Son père, George Faraday, était forgeron de métier. Mais la maladie l’empêchait de travailler régulièrement. Cela signifiait que la famille se retrouvait souvent sans nourriture. Michael était l’un des quatre enfants. Sa mère était une femme de la campagne. Elle possédait un calme rare et une profonde sagesse. Cette stabilité était probablement la seule chose qui maintenait la cohésion du ménage lorsque les factures ne pouvaient pas être payées.
Le début d’une carrière
La pauvreté a tendance à forcer une maturité précoce.
Michael n’a pas attendu qu’on lui fasse l’aumône. Il a commencé à travailler jeune. Son premier emploi ? Livraison de journaux.
Il a travaillé pour un libraire et relieur. Ce n’était pas glamour. C’était un dur labeur. Mais cela l’a mis dans la pièce où cela s’est produit.
“Il était entouré des outils de la création intellectuelle, même s’il ne les comprenait pas encore.”
En livrant des journaux, il a vu les livres. Il a vu les reliures. Il a vu le processus.
Cette exposition a tout changé.
De messager à apprenti
Le relieur a remarqué quelque chose.
Michael ne se contentait pas de déposer du papier. Il regardait. Il écoutait. Il a posé des questions.
Bientôt, les livraisons de journaux s’arrêtèrent.
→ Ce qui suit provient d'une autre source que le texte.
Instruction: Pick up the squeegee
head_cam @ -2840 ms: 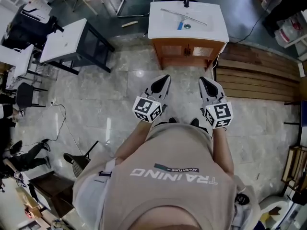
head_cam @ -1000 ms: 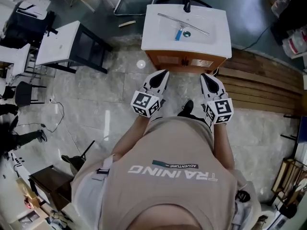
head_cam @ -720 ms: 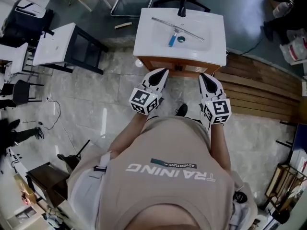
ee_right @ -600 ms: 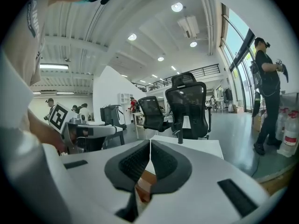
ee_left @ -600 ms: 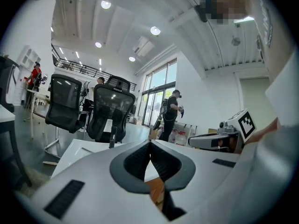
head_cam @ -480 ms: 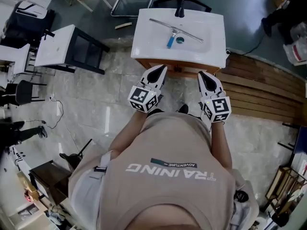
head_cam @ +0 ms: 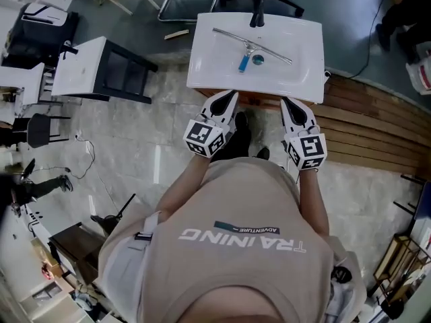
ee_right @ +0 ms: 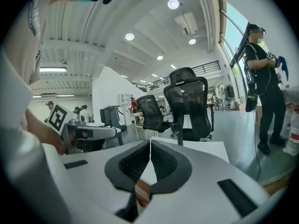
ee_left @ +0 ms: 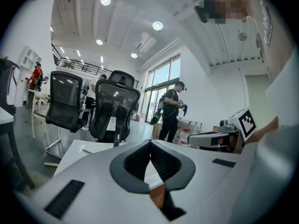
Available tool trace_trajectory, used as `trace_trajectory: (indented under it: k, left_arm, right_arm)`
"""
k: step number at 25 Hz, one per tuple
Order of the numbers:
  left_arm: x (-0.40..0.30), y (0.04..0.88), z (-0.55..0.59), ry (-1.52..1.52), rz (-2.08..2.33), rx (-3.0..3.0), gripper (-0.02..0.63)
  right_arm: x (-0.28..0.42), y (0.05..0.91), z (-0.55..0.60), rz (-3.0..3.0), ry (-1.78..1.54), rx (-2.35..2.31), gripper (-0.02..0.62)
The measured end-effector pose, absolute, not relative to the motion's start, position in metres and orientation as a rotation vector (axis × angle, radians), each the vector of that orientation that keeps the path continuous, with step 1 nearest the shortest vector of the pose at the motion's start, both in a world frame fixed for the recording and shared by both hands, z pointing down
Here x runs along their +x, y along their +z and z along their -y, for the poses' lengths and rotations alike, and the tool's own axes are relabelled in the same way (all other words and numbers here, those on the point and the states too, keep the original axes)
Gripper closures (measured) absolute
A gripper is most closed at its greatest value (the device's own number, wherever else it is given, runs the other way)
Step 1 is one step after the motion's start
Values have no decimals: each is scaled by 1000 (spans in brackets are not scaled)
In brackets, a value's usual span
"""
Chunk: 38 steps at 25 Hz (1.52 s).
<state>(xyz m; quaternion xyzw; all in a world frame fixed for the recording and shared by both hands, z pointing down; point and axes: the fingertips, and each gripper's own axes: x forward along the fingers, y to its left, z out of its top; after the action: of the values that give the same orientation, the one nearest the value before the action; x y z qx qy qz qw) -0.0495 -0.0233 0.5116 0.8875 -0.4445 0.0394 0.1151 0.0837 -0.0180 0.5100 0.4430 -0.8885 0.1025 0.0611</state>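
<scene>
The squeegee [head_cam: 250, 44] lies in the white sink basin [head_cam: 303, 79], its long metal blade slanting across the bowl and its blue handle [head_cam: 243, 64] pointing toward me beside the drain. My left gripper [head_cam: 231, 95] [ee_left: 150, 143] is shut and holds nothing, its tip at the basin's front edge, left of the handle. My right gripper [head_cam: 283, 101] [ee_right: 150, 143] is also shut and empty, at the front edge further right. Both point nearly level at the basin, short of the squeegee.
A black faucet [head_cam: 256, 19] stands at the basin's back. A wooden cabinet carries the sink. Wooden slats [head_cam: 377, 123] cover the floor at right. A white table on a black frame [head_cam: 87, 66] stands at left. Office chairs [ee_left: 114, 106] and people are behind the sink.
The person has walked up to the sink. Both grippers, still shut, have moved forward from over the floor to the basin's front edge.
</scene>
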Motion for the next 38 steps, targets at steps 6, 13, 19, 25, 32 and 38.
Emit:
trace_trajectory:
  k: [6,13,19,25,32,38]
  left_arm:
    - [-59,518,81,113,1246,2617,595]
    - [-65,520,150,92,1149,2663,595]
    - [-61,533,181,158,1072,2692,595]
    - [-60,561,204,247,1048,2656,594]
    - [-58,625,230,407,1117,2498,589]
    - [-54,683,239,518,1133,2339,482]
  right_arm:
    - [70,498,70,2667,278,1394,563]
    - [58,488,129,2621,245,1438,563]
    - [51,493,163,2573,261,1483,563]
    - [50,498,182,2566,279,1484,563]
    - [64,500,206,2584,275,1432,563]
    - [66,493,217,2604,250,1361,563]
Le vrai travail commença.
Il est devenu apprenti. Il a appris le métier. Il a relié des livres. Il réparait les épines. Il a cousu des pages.
Mais il les lisait aussi.
Il ne s’agissait pas seulement de liens à réparer. C’étaient des fenêtres sur l’inconnu. Il a lu la chimie. Il a lu la physique. Il a lu des articles sur l’électricité.
La plupart des garçons de son âge rêvaient de gloire. Faraday rêvait de comprendre.
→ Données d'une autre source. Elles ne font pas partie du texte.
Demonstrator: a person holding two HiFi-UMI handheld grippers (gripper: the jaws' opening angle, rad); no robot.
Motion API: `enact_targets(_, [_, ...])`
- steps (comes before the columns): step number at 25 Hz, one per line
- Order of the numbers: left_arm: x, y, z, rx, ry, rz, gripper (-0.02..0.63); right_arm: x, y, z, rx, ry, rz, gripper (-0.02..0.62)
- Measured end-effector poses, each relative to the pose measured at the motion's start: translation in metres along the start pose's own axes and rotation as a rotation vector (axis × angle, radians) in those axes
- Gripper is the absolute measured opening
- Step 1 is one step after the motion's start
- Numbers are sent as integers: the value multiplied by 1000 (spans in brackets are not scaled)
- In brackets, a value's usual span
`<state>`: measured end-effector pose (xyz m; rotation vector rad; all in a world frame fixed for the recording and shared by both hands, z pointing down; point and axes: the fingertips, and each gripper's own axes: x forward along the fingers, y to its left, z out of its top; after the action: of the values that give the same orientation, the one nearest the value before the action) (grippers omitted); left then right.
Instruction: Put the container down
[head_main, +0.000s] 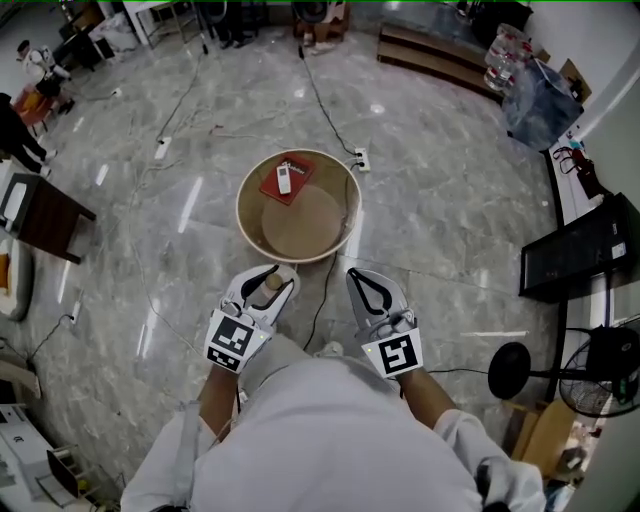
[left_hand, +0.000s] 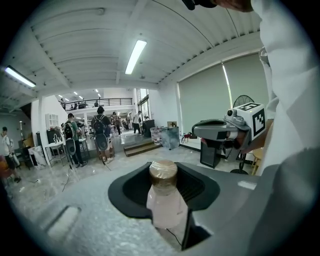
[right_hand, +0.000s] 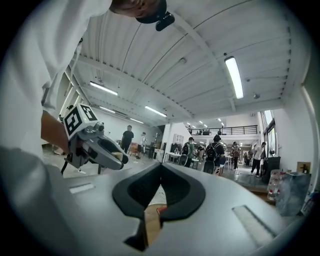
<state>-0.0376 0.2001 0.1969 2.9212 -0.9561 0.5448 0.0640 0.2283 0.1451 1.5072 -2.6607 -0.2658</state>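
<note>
My left gripper is shut on a small pale bottle with a brown cap. In the left gripper view the bottle stands upright between the dark pads of this gripper. My right gripper is held beside it, shut, with nothing between its jaws; in its own view the pads meet. Both are held close to my body, just short of a round tan tub on the floor. Each gripper shows in the other's view: the right gripper and the left gripper.
Inside the tub lies a red flat item with a white remote on it. Cables and a power strip run over the marble floor. A dark table stands at left, a black monitor and a fan at right. People stand far off.
</note>
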Motion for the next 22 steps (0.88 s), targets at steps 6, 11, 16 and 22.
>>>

Le scientifique improbable
C’est étrange d’y penser maintenant.
L’homme qui allait découvrir l’induction électromagnétique a commencé sa vie le ventre vide. L’homme qui allait prouver que la lumière et le magnétisme étaient liés a commencé par coller du papier ensemble.
La sagesse de sa mère lui permettait de garder l’esprit tranquille. La discipline de son père lui tenait les mains occupées. Mais les livres ? Les livres ont enflammé son esprit.
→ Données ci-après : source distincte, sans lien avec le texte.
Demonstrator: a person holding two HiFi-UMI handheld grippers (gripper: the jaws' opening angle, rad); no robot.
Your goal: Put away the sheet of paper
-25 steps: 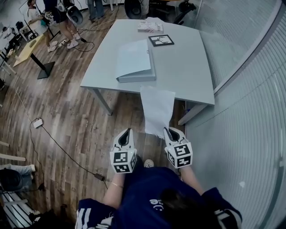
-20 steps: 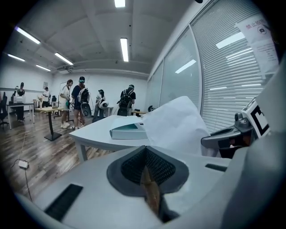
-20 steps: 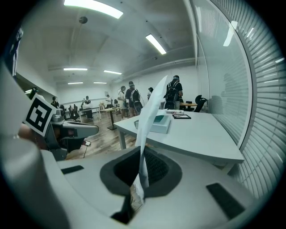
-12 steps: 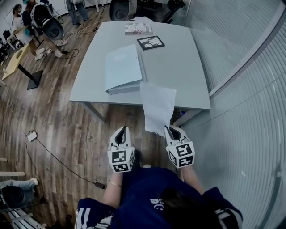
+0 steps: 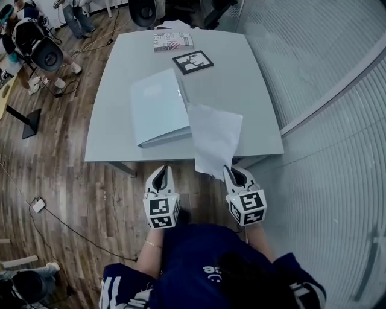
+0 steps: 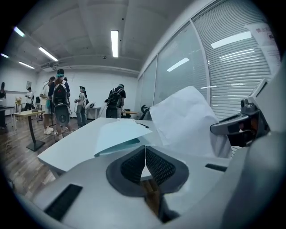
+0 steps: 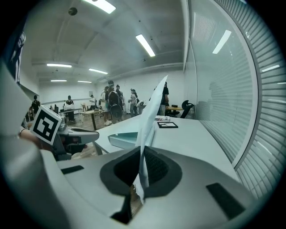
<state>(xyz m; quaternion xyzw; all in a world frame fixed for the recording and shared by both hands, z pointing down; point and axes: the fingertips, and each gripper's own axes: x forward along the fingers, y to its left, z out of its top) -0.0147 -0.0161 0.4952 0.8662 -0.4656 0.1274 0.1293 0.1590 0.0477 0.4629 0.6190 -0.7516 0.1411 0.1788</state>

Il n’avait pas de diplôme universitaire. Il n’avait pas de blouse de laboratoire. Il avait les mains calleuses et une curiosité affamée.
Cette combinaison s’est avérée plus forte que n’importe quel pedigree.
Le reste, comme on dit, appartient à l’histoire. Mais le premier chapitre a été écrit avec l’encre et la faim.